▶ _YOUR ASSIGNMENT_
Your copy should hold exactly the lines from the beginning of the listing below through the line with "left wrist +", without any pictures.

%%

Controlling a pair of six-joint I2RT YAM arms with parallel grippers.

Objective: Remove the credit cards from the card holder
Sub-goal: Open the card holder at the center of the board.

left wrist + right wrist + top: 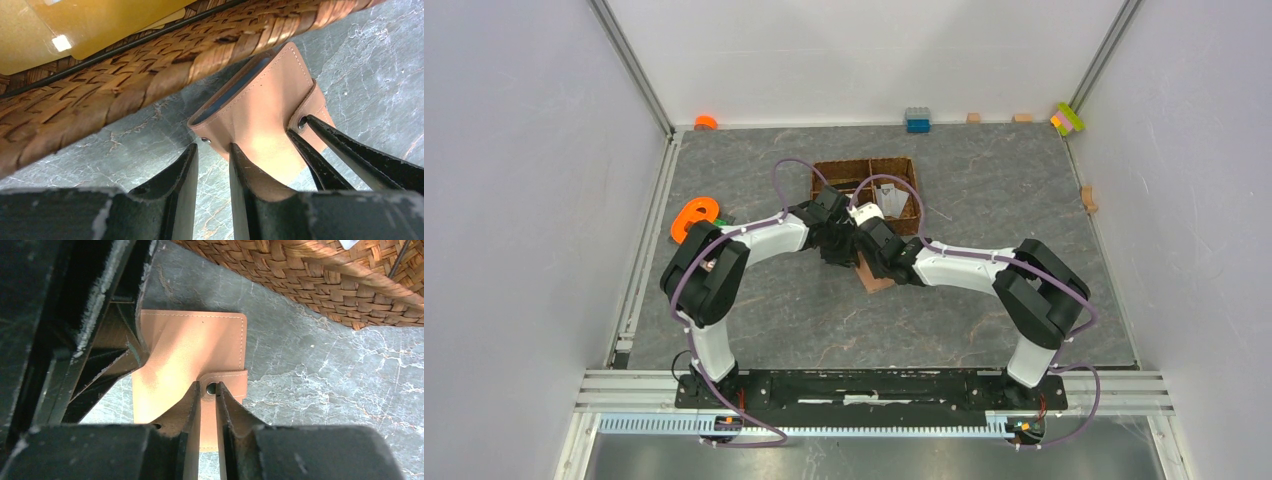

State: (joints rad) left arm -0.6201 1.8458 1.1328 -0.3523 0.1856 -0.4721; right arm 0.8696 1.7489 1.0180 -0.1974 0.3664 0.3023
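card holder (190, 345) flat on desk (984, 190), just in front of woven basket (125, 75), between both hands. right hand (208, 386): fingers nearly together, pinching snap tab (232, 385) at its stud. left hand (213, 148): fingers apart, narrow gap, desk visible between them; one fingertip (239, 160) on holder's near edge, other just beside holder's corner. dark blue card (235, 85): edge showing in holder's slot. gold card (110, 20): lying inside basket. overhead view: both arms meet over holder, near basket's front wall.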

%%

▶ _WRITTEN REPLY_
Controlling a pair of six-joint I2RT YAM arms with parallel grippers.

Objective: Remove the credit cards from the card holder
Sub-goal: Open the card holder at the center of the board.

left wrist + right wrist + top: 

With this, the output is complete.